## Exercise objective
Your answer should be the line containing "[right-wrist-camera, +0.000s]" and each line after it through the end of the data below, repeated exactly.

## Data extract
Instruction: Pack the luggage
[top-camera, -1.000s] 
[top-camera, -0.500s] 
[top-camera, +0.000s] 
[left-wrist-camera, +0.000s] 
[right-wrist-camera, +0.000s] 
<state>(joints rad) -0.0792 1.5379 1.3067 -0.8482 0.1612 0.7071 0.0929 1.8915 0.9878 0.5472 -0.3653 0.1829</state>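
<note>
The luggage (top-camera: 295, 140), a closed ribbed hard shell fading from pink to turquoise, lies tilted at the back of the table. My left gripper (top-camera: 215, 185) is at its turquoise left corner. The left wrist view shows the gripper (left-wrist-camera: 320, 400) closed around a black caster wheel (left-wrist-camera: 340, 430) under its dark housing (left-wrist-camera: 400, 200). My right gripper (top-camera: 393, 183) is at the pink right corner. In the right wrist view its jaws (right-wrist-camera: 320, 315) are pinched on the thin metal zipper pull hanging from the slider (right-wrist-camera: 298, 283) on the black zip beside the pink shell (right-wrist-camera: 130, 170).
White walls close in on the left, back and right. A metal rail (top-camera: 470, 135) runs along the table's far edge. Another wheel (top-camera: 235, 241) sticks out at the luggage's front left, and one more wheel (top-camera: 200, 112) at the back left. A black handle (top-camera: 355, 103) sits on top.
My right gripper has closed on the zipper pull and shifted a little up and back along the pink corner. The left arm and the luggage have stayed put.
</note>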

## Task response
[right-wrist-camera, +0.000s] 
<state>(joints rad) -0.0792 1.5379 1.3067 -0.8482 0.1612 0.7071 0.0929 1.8915 0.9878 0.5472 -0.3653 0.1829</state>
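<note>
The luggage (top-camera: 295, 140), a closed ribbed hard shell fading from pink to turquoise, lies tilted at the back of the table. My left gripper (top-camera: 215, 185) is at its turquoise left corner. The left wrist view shows the gripper (left-wrist-camera: 320, 400) closed around a black caster wheel (left-wrist-camera: 340, 430) under its dark housing (left-wrist-camera: 400, 200). My right gripper (top-camera: 393, 183) is at the pink right corner. In the right wrist view its jaws (right-wrist-camera: 320, 315) are pinched on the thin metal zipper pull hanging from the slider (right-wrist-camera: 298, 283) on the black zip beside the pink shell (right-wrist-camera: 130, 170).
White walls close in on the left, back and right. A metal rail (top-camera: 470, 135) runs along the table's far edge. Another wheel (top-camera: 235, 241) sticks out at the luggage's front left, and one more wheel (top-camera: 200, 112) at the back left. A black handle (top-camera: 355, 103) sits on top.
My right gripper has closed on the zipper pull and shifted a little up and back along the pink corner. The left arm and the luggage have stayed put.
</note>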

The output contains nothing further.